In Kansas, the law states that the Appraiser’s Office must determine a ‘fair market value’ for each property as of January 1st each year. The Appraisers Office analyzes home sale prices and other data to help set the value of all property.
If the houses in your neighborhood or surrounding your property are selling for more than they did last year, then you will likely see an increase in your value as well.
Appraisers do not create value. Appraisers set values that reflect what the market is doing. If people are paying more for homes or commercial property, as they are in many Wyandotte County neighborhoods, then property values will show an increase.
An increase in the assessed value means the home or property you own is worth more than it used to be, which means if or when you sell it, you can set a higher sales price and make more on your investment.
The 2018 Unified Government cut the KCK property tax rate by 4.8%. In 2017, the Unified Government cut the property tax mill levy 4.6%. Those cuts in tax rates help offset increases in property value.
Unified Government (city-county) taxes are less than half of the total tax bill. Schools and the State of Kansas make-up more than 50% of the taxes you pay.
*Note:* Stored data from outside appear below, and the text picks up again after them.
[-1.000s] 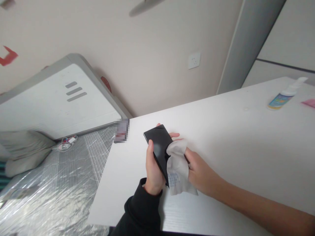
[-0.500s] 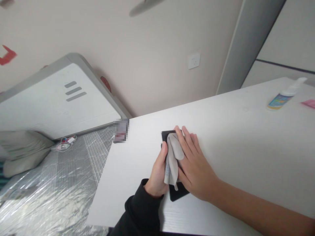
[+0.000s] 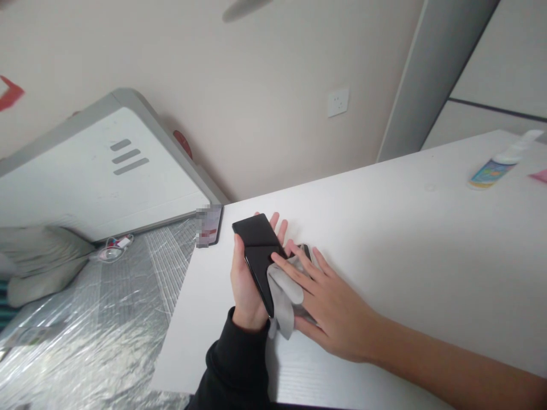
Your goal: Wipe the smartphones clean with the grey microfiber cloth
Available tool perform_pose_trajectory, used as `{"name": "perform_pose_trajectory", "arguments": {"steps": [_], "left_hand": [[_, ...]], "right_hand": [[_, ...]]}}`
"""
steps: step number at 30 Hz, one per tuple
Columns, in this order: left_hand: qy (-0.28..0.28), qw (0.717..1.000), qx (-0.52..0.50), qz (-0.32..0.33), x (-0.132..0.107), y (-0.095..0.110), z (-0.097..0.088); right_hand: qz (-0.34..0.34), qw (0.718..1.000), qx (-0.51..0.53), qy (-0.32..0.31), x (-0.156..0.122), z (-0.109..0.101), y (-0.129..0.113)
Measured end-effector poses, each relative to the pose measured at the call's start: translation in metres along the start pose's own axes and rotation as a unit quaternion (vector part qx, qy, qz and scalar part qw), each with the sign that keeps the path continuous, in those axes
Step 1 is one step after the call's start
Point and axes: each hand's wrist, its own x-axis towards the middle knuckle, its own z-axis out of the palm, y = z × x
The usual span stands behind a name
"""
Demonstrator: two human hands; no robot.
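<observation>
My left hand [image 3: 247, 287], in a black sleeve, is wrapped round a black phone [image 3: 255, 230] tilted above the white table, its thumb along the near-left edge. A line crosses the phone's dark face. My right hand [image 3: 337, 302] has its fingers stretched over a thin grey cloth [image 3: 284, 287], which it grips under the palm and fingers. The cloth drapes over the phone's lower right side. Another dark, pale-edged flat thing [image 3: 305, 249] shows partly beneath the right hand; the cloth and fingers hide most of it, and I cannot tell what it is.
On the white table [image 3: 405, 239] lies a pump bottle [image 3: 498, 168] at the right, near a pink item [image 3: 541, 176]. A pixelated phone-like thing [image 3: 209, 228] lies at the left corner. Beyond the left edge are a plastic-covered bed [image 3: 128, 313] and its headboard [image 3: 102, 176].
My left hand has moved left, bringing the black phone out from under the cloth and tilting it. The right hand with the cloth has slid slightly left and down.
</observation>
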Motion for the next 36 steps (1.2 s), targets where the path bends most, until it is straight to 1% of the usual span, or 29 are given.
{"name": "perform_pose_trajectory", "arguments": {"steps": [2,6,8,9,10,12,15,17,20,22,25,28,30,32,36], "left_hand": [[-0.01,1.0,0.005,-0.026,-0.002,-0.002,0.001],[-0.032,0.993,0.022,-0.114,-0.009,-0.02,0.003],[-0.033,0.99,0.042,-0.131,-0.013,-0.027,0.003],[-0.032,0.989,0.052,-0.135,-0.014,-0.03,0.003],[-0.031,0.988,0.056,-0.138,-0.016,-0.032,0.003],[-0.036,0.987,0.045,-0.148,-0.017,-0.032,0.003],[-0.064,0.984,-0.003,-0.167,-0.016,-0.03,0.004],[-0.078,0.982,-0.03,-0.169,-0.015,-0.028,0.005],[-0.087,0.981,-0.035,-0.167,-0.014,-0.028,0.004],[-0.087,0.981,-0.021,-0.172,-0.015,-0.029,0.004],[-0.073,0.981,0.01,-0.181,-0.017,-0.03,0.005],[-0.068,0.981,0.033,-0.18,-0.02,-0.03,0.007],[-0.067,0.981,0.039,-0.175,-0.02,-0.029,0.008],[-0.071,0.979,0.027,-0.187,-0.018,-0.029,0.007],[-0.076,0.973,-0.001,-0.217,-0.015,-0.026,0.007]], "right_hand": [[0.029,0.999,-0.018,0.011,0.0,0.001,0.008],[0.113,0.987,-0.06,0.093,0.001,0.006,0.023],[0.147,0.979,-0.072,0.124,0.002,0.007,0.026],[0.153,0.977,-0.075,0.132,0.002,0.007,0.025],[0.149,0.977,-0.077,0.135,0.001,0.007,0.023],[0.118,0.982,-0.078,0.125,0.001,0.006,0.016],[0.061,0.989,-0.086,0.099,-0.001,0.006,0.004],[0.046,0.99,-0.096,0.089,-0.001,0.006,0.0],[0.049,0.989,-0.108,0.094,0.0,0.006,0.0],[0.07,0.985,-0.112,0.11,0.001,0.006,0.004],[0.111,0.979,-0.11,0.134,0.003,0.003,0.01],[0.122,0.978,-0.103,0.136,0.004,-0.001,0.014],[0.108,0.981,-0.099,0.128,0.004,-0.003,0.012],[0.087,0.985,-0.093,0.117,0.003,-0.002,0.007],[0.016,0.991,-0.098,0.087,0.001,0.001,-0.003]]}}
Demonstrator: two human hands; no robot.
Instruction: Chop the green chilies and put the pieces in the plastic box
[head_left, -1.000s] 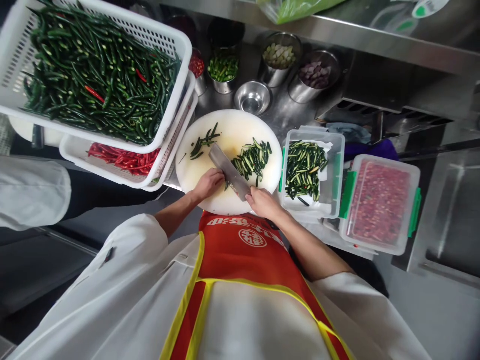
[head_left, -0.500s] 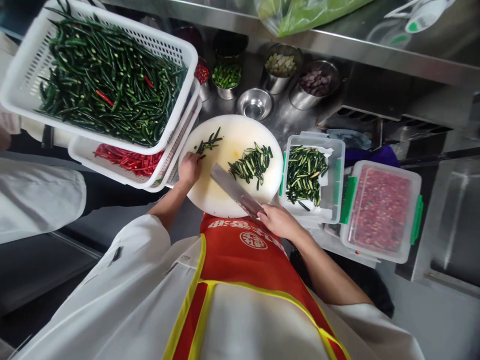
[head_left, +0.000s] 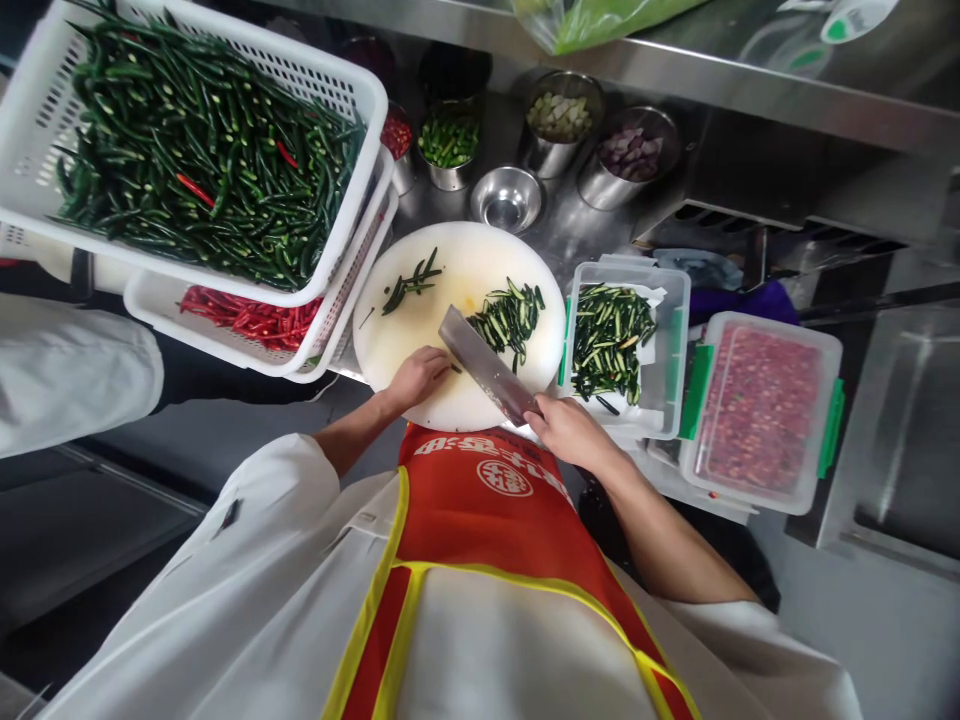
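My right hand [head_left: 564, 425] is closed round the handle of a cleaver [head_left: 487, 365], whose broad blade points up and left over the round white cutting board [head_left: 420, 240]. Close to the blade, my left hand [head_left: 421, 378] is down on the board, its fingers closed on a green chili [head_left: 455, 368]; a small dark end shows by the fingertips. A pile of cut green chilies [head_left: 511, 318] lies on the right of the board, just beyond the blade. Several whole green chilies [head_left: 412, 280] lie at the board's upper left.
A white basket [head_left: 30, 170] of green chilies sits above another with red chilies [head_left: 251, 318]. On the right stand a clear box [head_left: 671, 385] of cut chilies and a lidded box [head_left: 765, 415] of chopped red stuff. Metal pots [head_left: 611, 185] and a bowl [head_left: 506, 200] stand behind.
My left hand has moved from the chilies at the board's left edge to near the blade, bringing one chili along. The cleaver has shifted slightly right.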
In 1997, the owner of a $100,000 house paid $1,115 in city/county property tax. 20 years later in 2018, the owner of a $100,000 house will pay $905 in Unified Government property tax. That’s a reduction of $210, or 19% less.
If you are not satisfied with your property valuation, you have 30 days from receiving your valuation notice to appeal. The deadline to appeal was Wednesday, April 4th. Appeals hearings run through May 15th.
If the informal appeal deadline was missed, the next opportunity to appeal is when a property owner pays their first half 2018 taxes; on or before December 20th, 2018
Property values, parcel data & comparable sales report will are available on Appraiser’s Property Search at: www.wycokck.org/appraiser.